The day before the concert in 5th grade, I got the mumps and was unable to attend. Back then, they didn’t vaccinate for mumps, and eventually we all got them. I woke that morning with a large lump on one side of my neck. Mom told me I had to stay home and be quiet and still. Was I ever mad! Somehow I got the idea that the mumps could possibly travel down from my neck into my girl parts and do something that would prevent me from having kids in the future. The thought of having children or not having children was so completely off the radar for me at the time, there was no motivation for me to “stop making a fuss about it.” I wanted to go to the choir concert.
My first day back at school when the mumps receded, Mrs. Aylor gave me a good natured scowl. “Where were you?” She asked. “Why weren’t you at the choir concert?” I told her I’d had the mumps and Mom wouldn’t let me go. “Well, you look fine now,” she said; her hands on her hips in feigned aggravation. I was disappointed that I had missed the concert. But, what was that other feeling? The feeling of being missed? The feeling of importance? Was my absence at the choir concert really felt that much? I was pleased, it felt oddly very good.

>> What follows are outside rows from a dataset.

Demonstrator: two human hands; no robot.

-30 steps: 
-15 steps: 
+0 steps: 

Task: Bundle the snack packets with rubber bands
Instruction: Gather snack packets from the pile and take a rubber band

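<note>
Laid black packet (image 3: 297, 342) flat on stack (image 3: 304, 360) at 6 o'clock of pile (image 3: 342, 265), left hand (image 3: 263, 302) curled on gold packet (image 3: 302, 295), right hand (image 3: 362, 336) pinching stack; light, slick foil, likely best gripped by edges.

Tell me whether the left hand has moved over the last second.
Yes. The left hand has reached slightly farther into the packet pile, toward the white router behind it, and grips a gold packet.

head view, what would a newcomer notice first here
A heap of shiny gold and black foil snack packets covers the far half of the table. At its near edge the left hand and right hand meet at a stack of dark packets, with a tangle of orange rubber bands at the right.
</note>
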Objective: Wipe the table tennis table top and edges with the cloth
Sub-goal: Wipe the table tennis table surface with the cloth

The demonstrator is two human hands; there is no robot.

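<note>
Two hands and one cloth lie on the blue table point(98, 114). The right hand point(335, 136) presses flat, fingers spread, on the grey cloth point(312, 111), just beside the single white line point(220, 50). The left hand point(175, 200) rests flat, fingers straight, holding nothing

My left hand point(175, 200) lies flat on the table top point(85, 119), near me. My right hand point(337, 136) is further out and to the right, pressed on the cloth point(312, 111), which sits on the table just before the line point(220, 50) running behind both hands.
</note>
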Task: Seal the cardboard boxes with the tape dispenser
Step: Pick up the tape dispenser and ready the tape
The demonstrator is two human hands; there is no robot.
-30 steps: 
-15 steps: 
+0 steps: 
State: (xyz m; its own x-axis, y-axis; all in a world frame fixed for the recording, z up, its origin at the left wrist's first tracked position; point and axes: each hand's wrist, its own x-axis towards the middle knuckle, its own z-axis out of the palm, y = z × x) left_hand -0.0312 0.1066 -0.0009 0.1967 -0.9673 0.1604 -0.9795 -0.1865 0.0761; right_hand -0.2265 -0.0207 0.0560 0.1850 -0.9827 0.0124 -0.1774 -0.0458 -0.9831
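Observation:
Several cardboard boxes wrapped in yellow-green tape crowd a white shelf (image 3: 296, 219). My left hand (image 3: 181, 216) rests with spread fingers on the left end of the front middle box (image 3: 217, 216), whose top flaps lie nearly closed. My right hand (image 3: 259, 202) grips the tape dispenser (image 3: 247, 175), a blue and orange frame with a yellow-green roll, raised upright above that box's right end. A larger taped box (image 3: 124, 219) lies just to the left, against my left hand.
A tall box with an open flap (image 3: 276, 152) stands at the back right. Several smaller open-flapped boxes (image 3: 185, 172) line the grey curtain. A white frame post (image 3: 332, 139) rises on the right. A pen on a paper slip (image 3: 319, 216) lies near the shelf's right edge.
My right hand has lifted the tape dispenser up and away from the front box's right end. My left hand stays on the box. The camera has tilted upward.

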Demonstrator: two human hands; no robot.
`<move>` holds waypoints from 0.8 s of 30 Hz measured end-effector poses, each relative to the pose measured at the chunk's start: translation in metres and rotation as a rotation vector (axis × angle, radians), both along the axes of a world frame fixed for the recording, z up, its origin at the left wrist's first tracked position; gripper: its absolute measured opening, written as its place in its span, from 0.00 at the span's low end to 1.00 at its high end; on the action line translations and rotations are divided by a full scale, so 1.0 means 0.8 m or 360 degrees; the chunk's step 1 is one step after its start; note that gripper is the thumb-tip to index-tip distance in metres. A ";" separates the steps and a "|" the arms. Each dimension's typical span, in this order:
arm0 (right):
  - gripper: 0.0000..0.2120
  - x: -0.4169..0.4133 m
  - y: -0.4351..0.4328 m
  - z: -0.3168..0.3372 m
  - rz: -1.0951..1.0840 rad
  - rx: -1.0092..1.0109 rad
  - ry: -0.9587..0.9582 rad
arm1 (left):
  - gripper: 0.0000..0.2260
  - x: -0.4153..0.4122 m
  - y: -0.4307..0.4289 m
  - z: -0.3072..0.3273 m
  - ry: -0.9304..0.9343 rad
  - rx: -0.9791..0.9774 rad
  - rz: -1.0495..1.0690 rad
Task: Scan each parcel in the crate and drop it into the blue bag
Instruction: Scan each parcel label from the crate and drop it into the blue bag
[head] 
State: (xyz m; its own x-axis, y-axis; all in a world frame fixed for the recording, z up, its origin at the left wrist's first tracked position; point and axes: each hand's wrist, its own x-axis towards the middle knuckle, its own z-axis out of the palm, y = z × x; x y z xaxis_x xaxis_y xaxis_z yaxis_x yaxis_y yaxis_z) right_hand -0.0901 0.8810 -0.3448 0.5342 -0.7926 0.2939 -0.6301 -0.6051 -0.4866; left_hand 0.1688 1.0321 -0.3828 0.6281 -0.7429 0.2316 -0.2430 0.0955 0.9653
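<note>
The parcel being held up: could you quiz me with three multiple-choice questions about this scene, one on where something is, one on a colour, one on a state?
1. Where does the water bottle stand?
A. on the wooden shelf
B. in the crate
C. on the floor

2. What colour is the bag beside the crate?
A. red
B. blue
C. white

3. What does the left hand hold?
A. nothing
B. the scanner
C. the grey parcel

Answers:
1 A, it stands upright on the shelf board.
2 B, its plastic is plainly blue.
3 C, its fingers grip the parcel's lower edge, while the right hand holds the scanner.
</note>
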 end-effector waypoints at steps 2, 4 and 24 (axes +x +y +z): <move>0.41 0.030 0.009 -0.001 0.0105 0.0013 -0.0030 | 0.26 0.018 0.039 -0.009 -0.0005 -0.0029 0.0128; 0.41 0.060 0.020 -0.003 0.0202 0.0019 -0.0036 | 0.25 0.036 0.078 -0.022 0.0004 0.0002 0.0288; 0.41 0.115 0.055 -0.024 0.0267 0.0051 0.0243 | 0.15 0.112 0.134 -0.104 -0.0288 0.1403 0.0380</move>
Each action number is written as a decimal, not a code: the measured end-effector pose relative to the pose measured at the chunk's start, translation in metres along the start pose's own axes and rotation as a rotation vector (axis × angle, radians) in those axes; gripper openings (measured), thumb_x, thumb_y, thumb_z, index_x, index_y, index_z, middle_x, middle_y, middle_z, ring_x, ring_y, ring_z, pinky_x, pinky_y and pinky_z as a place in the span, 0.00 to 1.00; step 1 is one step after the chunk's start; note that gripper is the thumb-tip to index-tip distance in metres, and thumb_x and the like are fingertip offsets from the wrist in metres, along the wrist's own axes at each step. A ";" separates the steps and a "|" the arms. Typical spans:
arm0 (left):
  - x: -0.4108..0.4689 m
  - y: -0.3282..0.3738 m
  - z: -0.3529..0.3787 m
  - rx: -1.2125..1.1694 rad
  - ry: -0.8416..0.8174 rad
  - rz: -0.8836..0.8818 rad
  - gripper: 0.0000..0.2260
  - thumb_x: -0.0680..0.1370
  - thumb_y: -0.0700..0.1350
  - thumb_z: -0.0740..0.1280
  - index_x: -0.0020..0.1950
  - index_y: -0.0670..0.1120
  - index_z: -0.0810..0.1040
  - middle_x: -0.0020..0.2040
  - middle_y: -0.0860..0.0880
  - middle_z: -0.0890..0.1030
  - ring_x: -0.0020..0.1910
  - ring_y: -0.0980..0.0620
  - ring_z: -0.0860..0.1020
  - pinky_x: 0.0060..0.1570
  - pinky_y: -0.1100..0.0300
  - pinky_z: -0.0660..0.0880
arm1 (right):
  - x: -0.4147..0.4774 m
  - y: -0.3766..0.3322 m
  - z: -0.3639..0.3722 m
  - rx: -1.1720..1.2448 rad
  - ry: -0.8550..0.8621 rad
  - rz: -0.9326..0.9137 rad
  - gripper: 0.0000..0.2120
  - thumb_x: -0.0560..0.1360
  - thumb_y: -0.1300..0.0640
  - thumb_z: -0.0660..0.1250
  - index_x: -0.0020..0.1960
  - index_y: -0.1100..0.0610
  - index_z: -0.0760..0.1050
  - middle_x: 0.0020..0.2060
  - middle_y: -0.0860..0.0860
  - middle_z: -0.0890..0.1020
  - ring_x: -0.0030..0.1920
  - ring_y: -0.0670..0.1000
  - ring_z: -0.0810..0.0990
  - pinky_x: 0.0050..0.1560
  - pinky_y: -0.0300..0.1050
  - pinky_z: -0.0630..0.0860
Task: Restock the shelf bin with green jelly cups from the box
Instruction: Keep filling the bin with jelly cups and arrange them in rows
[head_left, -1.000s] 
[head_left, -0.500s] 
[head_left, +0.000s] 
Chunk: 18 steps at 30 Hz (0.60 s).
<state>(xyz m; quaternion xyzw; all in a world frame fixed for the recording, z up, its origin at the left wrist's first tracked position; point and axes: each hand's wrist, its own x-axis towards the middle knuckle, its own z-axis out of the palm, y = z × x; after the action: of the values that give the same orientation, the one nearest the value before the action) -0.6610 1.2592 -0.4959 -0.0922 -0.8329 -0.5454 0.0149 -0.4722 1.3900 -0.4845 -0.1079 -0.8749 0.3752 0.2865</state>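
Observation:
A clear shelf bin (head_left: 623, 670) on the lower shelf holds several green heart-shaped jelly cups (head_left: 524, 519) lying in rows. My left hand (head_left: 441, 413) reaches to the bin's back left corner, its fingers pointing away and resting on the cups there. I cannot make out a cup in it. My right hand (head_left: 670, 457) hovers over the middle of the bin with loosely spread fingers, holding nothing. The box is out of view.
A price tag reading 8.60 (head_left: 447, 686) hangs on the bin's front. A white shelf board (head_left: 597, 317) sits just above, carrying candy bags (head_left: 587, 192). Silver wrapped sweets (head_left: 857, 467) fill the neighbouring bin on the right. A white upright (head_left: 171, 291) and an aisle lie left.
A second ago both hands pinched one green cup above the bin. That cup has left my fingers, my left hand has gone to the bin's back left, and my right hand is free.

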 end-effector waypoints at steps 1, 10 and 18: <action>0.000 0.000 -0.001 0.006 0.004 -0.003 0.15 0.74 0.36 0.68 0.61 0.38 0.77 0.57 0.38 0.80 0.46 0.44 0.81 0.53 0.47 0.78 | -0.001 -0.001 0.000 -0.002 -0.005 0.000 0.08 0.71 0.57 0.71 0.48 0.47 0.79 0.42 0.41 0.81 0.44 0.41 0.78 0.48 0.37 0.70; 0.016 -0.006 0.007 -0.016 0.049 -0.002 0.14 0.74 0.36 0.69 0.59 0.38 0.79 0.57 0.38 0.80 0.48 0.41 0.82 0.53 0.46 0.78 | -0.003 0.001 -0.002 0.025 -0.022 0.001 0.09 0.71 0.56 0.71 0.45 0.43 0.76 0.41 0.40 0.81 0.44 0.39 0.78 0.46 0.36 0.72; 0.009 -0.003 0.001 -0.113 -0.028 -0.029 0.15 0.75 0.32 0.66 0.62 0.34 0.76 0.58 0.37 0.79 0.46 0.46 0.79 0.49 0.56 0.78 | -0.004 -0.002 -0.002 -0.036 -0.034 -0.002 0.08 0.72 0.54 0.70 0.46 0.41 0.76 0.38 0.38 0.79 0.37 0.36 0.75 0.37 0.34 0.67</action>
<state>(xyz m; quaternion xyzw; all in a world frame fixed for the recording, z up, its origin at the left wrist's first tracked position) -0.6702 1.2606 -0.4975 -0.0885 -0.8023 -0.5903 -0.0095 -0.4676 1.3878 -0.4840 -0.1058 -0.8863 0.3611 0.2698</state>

It is well known among my family and current peers, that I am, without a doubt, a terrible singer. I know this about myself, now, and I’m OK with it. I sound fabulous in the car. I am Beyonce in the shower. But, in the presence of an audience, all that talent goes down the drain.
But, Mrs. Aylor never let on. She never told that small, skinny, homely, insecure child in hand me down clothes, that she was a terrible singer. She let me believe that I was as important as any other member of the choir and my absence was felt. What a kindness. As a child who felt less than …. well, less than everything at that point in time, being told that I was simply no good at something I enjoyed so much would have devastated me. I would have been crushed. She made me feel like I mattered.
So, that day when I awoke with Tzena in my head, I immediately thought of Mrs. Aylor and how I enjoyed singing for singing’s sake. I will not forget her generosity and encouragement. I realize I could not have been the only child to whom she extended such loving kindness. To that I say: Thank you, Mrs. Aylor on behalf of all of us who sang from our hearts, if not from our talent.